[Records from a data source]
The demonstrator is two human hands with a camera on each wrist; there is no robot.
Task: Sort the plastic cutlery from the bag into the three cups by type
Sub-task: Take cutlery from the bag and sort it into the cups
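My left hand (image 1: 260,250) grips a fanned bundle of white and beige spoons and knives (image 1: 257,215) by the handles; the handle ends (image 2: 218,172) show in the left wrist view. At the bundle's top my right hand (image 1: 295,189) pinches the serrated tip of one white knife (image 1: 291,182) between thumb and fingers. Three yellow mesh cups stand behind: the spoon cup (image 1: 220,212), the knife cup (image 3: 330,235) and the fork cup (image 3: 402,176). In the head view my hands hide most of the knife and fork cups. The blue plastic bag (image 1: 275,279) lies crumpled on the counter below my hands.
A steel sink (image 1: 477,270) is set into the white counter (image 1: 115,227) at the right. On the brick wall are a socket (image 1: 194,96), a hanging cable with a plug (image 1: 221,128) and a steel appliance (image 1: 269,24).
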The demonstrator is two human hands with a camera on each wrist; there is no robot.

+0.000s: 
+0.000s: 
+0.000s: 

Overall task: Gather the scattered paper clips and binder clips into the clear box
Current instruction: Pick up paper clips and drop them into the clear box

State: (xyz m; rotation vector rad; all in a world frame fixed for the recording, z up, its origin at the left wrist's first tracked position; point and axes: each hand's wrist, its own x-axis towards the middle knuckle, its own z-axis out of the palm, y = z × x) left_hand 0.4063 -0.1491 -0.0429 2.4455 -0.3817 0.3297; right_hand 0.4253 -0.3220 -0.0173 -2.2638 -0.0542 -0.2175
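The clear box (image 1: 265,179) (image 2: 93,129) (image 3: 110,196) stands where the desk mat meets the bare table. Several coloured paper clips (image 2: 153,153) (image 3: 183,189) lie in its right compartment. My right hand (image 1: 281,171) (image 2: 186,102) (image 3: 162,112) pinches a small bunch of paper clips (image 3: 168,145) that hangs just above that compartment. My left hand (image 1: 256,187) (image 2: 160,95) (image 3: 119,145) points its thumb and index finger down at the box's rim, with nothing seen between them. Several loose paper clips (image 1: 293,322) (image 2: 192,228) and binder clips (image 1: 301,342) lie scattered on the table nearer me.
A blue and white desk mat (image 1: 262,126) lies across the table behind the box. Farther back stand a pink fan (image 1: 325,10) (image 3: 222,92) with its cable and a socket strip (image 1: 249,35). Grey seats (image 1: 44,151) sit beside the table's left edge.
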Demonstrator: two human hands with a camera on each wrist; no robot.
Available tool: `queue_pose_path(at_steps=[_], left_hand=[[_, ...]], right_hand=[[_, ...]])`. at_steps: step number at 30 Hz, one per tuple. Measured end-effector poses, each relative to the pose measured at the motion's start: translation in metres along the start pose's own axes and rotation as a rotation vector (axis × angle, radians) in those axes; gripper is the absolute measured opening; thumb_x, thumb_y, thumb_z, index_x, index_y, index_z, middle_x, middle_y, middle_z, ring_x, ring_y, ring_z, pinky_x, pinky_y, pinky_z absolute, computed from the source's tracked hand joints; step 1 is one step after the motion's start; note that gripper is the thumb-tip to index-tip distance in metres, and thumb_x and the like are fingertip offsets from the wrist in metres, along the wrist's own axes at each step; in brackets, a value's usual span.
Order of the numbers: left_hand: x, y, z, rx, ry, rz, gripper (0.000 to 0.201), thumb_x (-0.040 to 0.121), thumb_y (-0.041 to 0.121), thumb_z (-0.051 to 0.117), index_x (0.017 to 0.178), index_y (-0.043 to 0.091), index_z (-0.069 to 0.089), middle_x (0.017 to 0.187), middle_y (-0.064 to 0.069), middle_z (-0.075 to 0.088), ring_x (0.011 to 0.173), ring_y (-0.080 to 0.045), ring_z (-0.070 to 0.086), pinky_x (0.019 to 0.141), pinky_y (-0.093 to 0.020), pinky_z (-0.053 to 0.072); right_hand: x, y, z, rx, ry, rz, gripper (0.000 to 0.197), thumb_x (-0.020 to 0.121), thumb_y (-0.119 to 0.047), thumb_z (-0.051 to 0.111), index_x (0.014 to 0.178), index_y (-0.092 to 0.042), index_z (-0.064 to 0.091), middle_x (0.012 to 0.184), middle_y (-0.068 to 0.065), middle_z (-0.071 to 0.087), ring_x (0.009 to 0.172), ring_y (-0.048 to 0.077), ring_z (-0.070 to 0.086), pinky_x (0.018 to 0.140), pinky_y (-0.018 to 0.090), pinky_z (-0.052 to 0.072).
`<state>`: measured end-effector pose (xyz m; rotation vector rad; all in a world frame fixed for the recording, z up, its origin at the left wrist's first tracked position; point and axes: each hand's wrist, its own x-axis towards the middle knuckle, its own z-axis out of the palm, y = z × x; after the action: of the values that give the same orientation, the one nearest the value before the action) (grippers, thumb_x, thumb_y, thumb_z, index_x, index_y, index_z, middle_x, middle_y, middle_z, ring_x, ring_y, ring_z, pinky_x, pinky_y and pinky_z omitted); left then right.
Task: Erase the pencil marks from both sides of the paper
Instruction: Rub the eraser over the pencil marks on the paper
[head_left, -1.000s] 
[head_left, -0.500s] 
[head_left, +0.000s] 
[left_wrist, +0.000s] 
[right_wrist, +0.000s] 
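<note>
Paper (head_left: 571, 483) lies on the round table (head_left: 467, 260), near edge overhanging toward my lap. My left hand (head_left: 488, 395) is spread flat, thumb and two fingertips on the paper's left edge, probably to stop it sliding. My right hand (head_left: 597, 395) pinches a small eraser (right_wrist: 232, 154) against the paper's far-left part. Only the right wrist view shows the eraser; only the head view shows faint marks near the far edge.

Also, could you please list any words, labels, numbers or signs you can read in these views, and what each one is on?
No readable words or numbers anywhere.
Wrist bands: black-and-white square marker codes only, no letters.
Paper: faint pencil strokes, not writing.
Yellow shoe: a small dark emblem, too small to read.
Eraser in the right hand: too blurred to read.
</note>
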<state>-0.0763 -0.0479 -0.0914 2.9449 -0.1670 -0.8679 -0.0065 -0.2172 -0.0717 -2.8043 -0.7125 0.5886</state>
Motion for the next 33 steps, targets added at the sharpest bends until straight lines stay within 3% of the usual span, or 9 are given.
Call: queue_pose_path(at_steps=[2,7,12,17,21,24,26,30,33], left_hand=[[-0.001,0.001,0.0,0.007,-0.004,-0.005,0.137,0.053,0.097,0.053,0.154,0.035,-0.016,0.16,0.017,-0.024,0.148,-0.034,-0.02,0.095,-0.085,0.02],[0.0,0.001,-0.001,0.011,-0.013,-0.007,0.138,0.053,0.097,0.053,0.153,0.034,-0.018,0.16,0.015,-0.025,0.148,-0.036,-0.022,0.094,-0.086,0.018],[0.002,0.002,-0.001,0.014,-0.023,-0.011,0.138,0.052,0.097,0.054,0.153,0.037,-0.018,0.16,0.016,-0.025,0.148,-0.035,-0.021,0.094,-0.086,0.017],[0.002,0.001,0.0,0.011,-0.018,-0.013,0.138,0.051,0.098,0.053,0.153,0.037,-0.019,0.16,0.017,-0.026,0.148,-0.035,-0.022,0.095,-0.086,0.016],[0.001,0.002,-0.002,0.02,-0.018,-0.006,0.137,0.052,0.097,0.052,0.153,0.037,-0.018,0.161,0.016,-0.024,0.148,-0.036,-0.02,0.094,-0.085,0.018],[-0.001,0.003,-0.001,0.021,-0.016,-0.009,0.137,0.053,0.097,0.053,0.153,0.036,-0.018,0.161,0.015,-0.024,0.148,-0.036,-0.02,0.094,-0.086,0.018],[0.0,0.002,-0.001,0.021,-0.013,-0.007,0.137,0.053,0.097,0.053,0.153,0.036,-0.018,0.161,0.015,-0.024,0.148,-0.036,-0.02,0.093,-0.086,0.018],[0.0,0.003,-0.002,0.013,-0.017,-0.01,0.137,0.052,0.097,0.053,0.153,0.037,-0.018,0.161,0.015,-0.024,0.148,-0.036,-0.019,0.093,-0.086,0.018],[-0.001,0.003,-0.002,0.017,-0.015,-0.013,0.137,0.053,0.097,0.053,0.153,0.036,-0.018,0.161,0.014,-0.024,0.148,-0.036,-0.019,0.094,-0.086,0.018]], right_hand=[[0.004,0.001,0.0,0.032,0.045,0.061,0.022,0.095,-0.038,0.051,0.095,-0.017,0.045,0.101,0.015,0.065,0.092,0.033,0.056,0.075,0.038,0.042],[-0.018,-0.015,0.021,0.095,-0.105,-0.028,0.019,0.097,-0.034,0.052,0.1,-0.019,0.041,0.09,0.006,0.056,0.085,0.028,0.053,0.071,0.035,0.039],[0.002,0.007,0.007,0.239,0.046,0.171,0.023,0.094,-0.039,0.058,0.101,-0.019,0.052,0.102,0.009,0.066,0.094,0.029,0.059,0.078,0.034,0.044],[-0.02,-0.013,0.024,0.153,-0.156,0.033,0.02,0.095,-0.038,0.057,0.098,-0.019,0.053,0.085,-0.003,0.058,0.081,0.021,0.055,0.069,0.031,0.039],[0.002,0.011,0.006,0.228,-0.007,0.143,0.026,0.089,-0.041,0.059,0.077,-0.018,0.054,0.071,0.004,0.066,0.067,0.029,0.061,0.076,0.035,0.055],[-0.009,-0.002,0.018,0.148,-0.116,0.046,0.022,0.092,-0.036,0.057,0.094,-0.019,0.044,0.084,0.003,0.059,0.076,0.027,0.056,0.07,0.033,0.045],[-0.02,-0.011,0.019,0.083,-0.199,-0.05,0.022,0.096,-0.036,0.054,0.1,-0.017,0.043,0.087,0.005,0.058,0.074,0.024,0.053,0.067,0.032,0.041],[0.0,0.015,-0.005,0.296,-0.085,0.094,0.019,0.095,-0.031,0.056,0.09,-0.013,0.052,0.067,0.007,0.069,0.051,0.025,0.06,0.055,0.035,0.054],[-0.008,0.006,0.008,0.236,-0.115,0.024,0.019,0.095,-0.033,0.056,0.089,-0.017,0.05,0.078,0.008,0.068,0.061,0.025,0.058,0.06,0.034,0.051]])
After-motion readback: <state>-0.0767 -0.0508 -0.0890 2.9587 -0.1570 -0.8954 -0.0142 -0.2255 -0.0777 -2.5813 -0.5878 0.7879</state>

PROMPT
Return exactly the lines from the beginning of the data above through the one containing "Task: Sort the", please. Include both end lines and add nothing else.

EXERCISE OUTPUT
The demonstrator is two human hands with a camera on each wrist; there is no robot.
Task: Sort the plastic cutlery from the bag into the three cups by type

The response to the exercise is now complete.